It's great you're clicking the link and having a quick browse at the end of a busy week. Not everyone who's subscribed has time to check out what we're doing - but you did. Yes, you. We really appreciate it, you. Thanks so much for taking the time!
Hopefully we've got some useful stuff this week. Brew up, swipe a biscuit, let's dive in.
Something to try...
Professor Katy Milkman (see our book recommendation, below) has studied how people respond to being given advice (alongside one of her grad students Lauren Eskreis-Winkler.) In this clip, she discusses what being advised/talked to can sometimes feel like; someone else guiding or persuading you, often not-so subtly, telling you things you already know... it can be demoralising. Instead, she suggests, if you want improved performance, ask the people you're working with to advise others.
Their thinking becomes clearer. They begin to action the very advice they've been giving to other people. There's a 'saying-is-believing' effect; their capacity to change improves.
This applies really strongly to students right now. Think about the endless haranguing many of them get at this time of year - and how we might turn that dynamic on its head. Here's the clip:
It struck us, listening to Milkman, how often we use this technique too. Here's an example. A great coaching question for your students at this time of year is:
"Advise a fellow student who's getting low grades in a subject and is feeling down about it."
Get students together to draw up a list of possible actions. Tell them it's for students in the year below. Ask for actionable tactics expressed really clearly so younger, less study-experienced kids can follow it: what to do, how to do it and when to do it.
Once your list is done, typed up, processed and re-presented in whatever way you want... make sure every student who contributed gets a copy for themselves.
And some of them might even want to run a session for students from the year group below; it's a win-win!
Something we've been reading...
So Katy Milkman - the woman in the clip - is a Professor at Penn State and has worked alongside Angela Duckworth.

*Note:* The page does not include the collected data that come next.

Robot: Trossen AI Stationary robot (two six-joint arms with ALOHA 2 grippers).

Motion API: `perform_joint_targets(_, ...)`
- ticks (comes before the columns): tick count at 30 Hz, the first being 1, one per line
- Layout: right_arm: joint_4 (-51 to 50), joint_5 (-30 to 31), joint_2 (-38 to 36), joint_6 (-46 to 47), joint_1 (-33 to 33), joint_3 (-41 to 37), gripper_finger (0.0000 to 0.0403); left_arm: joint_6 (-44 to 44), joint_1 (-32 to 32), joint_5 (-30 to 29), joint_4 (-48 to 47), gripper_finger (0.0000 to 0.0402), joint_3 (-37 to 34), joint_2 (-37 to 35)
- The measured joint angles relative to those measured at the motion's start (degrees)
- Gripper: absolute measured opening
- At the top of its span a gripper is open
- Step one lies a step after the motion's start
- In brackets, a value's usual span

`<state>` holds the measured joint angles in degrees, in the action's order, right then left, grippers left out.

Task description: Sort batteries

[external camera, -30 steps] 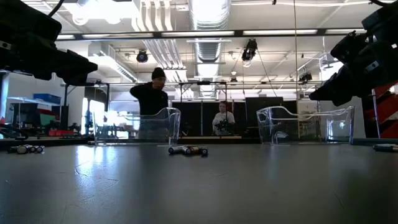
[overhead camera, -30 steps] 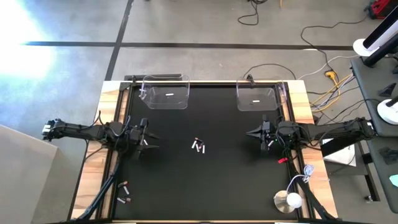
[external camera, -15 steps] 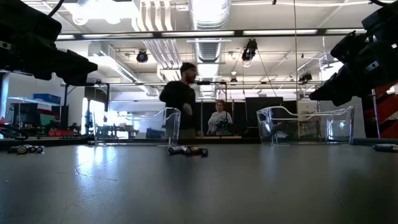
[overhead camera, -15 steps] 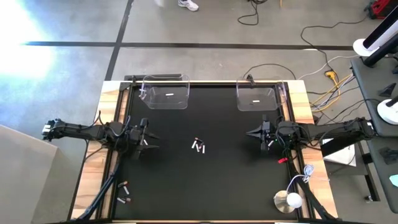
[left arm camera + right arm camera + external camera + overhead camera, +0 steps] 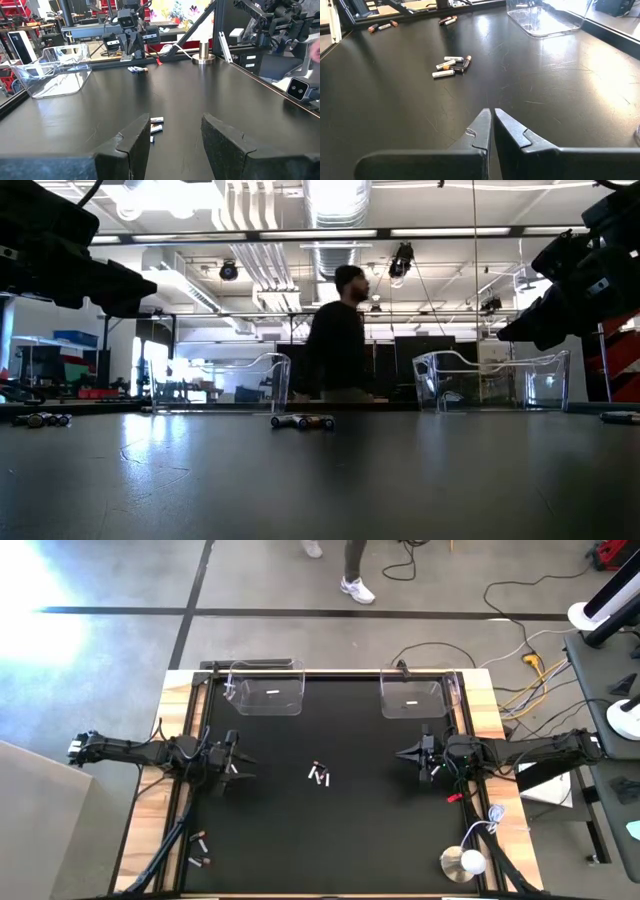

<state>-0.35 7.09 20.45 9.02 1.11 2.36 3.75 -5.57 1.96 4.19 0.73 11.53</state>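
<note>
On the left side of the black desk, the left end effector hovers above the surface with its fingers parted and nothing between them. Near the desk's near-left corner lies a small group of batteries, some silvery and some with copper-red ends. At the far edge, left of centre, stands a clear plastic bin holding what looks like a single pale cell.

In the middle of the desk a little cluster of batteries lies loose, well apart from both arms; the right wrist view shows it as a mix of silvery-white cells and dark ones with copper ends.

A second clear bin stands at the far edge right of centre, also with one pale piece inside. Just nearer than it, the right end effector hangs over the desk with its fingers pressed together, holding nothing. A small red piece lies near the right arm, and a round metal weight sits at the near-right corner.

Beyond the desk a person in dark clothing stands on the floor.
</note>
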Motion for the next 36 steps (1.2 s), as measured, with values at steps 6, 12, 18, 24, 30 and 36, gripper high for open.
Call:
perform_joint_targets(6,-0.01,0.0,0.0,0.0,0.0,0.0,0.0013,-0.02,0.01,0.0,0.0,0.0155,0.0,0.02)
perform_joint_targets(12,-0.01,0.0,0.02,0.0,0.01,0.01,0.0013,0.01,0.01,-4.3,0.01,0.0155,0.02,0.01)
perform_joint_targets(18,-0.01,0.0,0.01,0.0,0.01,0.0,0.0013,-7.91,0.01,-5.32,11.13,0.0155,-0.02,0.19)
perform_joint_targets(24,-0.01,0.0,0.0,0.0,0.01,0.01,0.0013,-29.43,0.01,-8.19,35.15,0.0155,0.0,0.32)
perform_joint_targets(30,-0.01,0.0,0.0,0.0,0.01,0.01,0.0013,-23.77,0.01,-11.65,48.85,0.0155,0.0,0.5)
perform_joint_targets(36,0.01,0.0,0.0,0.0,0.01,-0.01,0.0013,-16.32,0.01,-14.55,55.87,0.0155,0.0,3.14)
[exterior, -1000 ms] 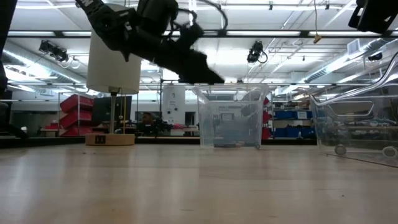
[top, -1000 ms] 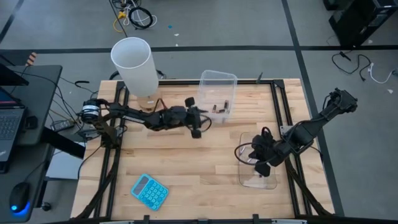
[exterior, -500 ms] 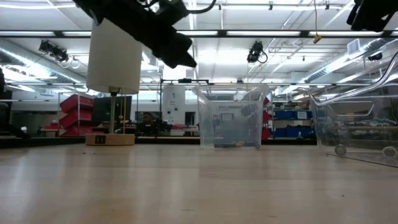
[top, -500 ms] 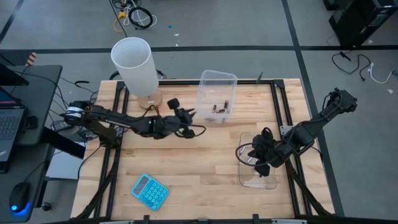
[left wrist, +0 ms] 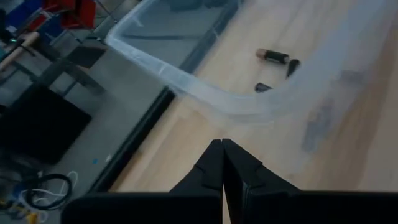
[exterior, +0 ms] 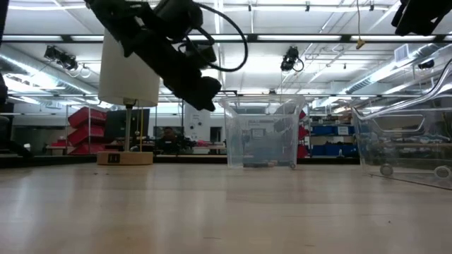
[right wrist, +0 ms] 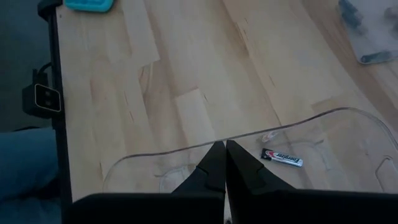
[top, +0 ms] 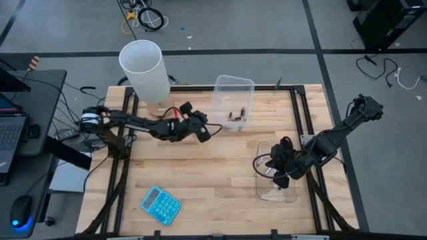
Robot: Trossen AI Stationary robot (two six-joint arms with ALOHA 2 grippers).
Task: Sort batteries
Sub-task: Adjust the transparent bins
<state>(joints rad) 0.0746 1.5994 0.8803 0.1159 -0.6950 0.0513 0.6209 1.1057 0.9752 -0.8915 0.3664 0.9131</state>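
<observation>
My left gripper is shut and empty, above the table just left of the far clear tub. In the left wrist view its fingertips point at that tub's rim. Several small dark batteries lie on that tub's floor, and they also show in the high view. My right gripper is shut and empty over the near-right clear tub. One battery lies on that tub's floor, just past its fingertips.
A tall white cylinder on a wooden base stands at the far left of the table. A blue calculator lies near the front left. Black frame rails run along the table's sides. Bare wood lies between the two tubs.
My left gripper has drawn back from the far tub toward the table's left and turned. It rose, then came part of the way back down and toward the tub.
</observation>
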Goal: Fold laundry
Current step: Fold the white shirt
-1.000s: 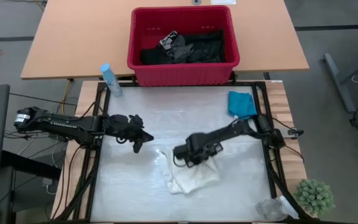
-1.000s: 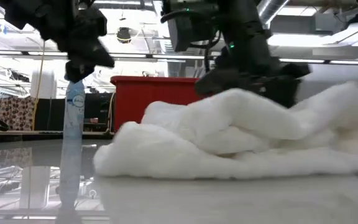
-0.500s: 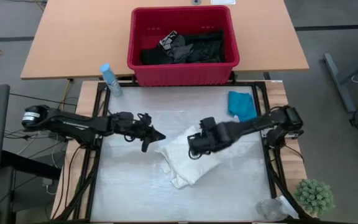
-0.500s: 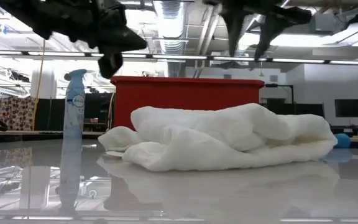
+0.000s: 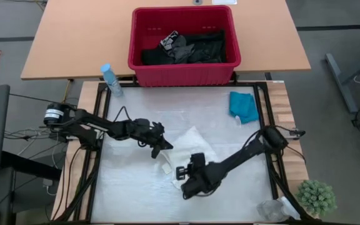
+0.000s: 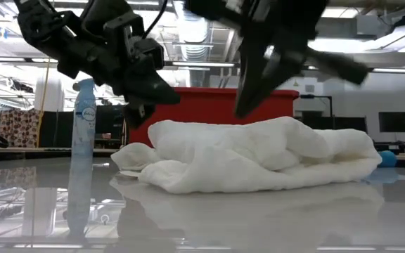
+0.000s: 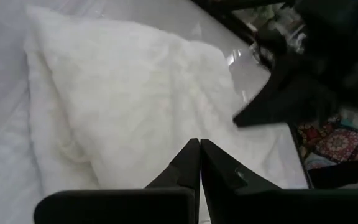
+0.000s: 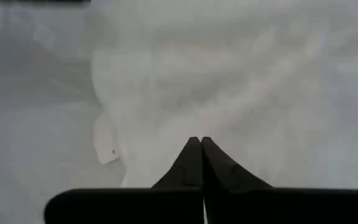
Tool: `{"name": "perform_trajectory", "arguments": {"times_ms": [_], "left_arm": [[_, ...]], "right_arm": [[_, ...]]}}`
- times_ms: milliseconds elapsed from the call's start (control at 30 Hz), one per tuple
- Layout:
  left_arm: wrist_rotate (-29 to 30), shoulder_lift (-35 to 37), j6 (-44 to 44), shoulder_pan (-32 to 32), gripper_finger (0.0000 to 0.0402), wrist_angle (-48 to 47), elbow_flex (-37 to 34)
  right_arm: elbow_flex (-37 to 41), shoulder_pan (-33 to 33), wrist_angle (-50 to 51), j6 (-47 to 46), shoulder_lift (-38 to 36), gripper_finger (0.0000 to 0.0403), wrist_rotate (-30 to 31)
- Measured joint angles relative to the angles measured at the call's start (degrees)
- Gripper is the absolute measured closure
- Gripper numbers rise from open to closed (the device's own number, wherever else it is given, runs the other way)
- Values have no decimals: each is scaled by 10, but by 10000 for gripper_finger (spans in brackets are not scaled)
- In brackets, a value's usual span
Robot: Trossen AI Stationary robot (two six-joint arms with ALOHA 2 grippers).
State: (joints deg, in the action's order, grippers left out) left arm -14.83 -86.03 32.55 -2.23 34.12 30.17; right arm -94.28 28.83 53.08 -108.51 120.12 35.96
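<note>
White lacy garment [image 5: 191, 149] lies bunched mid-table on the white work surface [image 5: 130, 187], nothing gripping it. Left gripper [image 5: 162, 149] hangs just off its left edge, fingers pressed together and empty; right gripper [image 5: 181, 180] sits over its near edge, fingers also fully closed with no cloth between them. Teal garment [image 5: 243, 105] lies at the far-right corner, black and grey clothes [image 5: 189, 47] in the red basket [image 5: 183, 70] behind.
</note>
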Motion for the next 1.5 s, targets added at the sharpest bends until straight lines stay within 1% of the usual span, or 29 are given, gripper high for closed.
{"name": "perform_trajectory", "arguments": {"times_ms": [133, 200, 267, 433, 600, 700, 800, 867, 1000, 1100, 1167, 1267, 1333, 1400, 1467, 1500], "left_arm": [[-1, -4, -27, 7, 401, -13, 0], [9, -4, -54, 10, 402, -39, 0], [19, -4, -84, 11, 402, -65, 0], [69, -4, -120, 11, 401, -117, 0], [88, -13, -139, 13, 401, -125, 0], [91, -44, -139, 14, 401, -121, 0], [83, -91, -128, 16, 401, -101, -1], [82, -115, -119, 15, 401, -83, 1], [82, -129, -89, 3, 401, -68, 2], [49, -107, -60, -14, 401, -82, 0], [31, -75, -39, -26, 401, -98, -1], [18, -10, -16, -47, 401, -157, 1], [18, 37, -8, -63, 401, -218, 2], [22, 82, 3, -74, 401, -253, 1], [34, 126, 10, -77, 401, -234, -1], [40, 143, 4, -74, 401, -200, -3]], "right_arm": [[0, 13, -26, -23, 45, 367, -22], [-1, 17, -43, -21, 65, 366, -29], [-2, 16, -51, -20, 76, 372, -29], [-3, 19, -54, 36, 82, 388, -28], [-3, 18, -50, 68, 82, 373, -46], [-2, 17, -51, 69, 83, 370, -59], [-2, 18, -50, 93, 83, 377, -62], [-2, 17, -49, 112, 83, 383, -75], [-1, 17, -49, 117, 78, 380, -77], [1, 20, -42, 117, 61, 363, -55], [3, 23, -23, 118, 43, 354, -37], [2, 23, 7, 117, 12, 352, -18], [1, 23, 12, 122, 3, 354, -3], [1, 25, 15, 127, 2, 359, 18], [1, 27, 32, 100, 3, 367, 53], [1, 30, 49, 73, 2, 372, 73]]}}
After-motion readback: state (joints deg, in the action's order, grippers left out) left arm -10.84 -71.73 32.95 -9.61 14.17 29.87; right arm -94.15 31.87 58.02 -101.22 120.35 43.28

Milkman's How to Change has been a quick and easy half-term read. Every social scientist with a book deal is advised to write like Malcolm Gladwell nowadays so you know what to expect; short narrative passages, storytelling, then lots of research and a chapter conclusion called 'takeaways'. Milkman operates in the same space as Charles Duhigg and hers is similar to Gretchen Rubin's work but better, we think - more immediately actionable and with a stronger education context. This is quick, engaging and helpful stuff, ideal for reading in bursts during the busiest half term of the year...
Award-winning Wharton Professor and Choiceology podcast host Katy Milkman has devoted her career to the study of behaviour change. In this national bestseller, Milkman reveals a proven path that can take you from where you are to where you want to be, with a foreword from psychologist Angela Duckworth, the best-selling author of Grit.
Our latest offer(s)…
Our publishers, Crown House, are offering 25% off cover prices in celebration of their 25 years in the publishing business! All you have to do is enter the code ITL25 at checkout for a pretty decent discount. (The revised edition of the A Level Mindset - with 8000 new words - might be worth grabbing?)
Oh - and also this: we thought we’d try a Zoom-based Q&A to help anyone who’s running VESPA at the moment and would like any help. You might be wondering - how do I design a curriculum? Which sessions have you found work best in a Covid context? Have you seen organisations implement across different key stages? How might you measure impact? Why have I got a moany tutor who doesn’t want to take part? There’s lots of possibilities to go at, with no particular theme.
First we want to figure out how the session would look. We could either:
(i) run it live and people come along for a chat, or
(ii) record it, and people send in questions that we answer during the recording, which we then make available, or
(iii) a hybrid of the two.
Please let us know if you have any interest, or any preference for how it’s done. Get in touch at [email protected], or just hit the ‘thumbs up’ icon at the bottom of the letter so we can get a feel for the level of interest. We’ll be setting a date soon!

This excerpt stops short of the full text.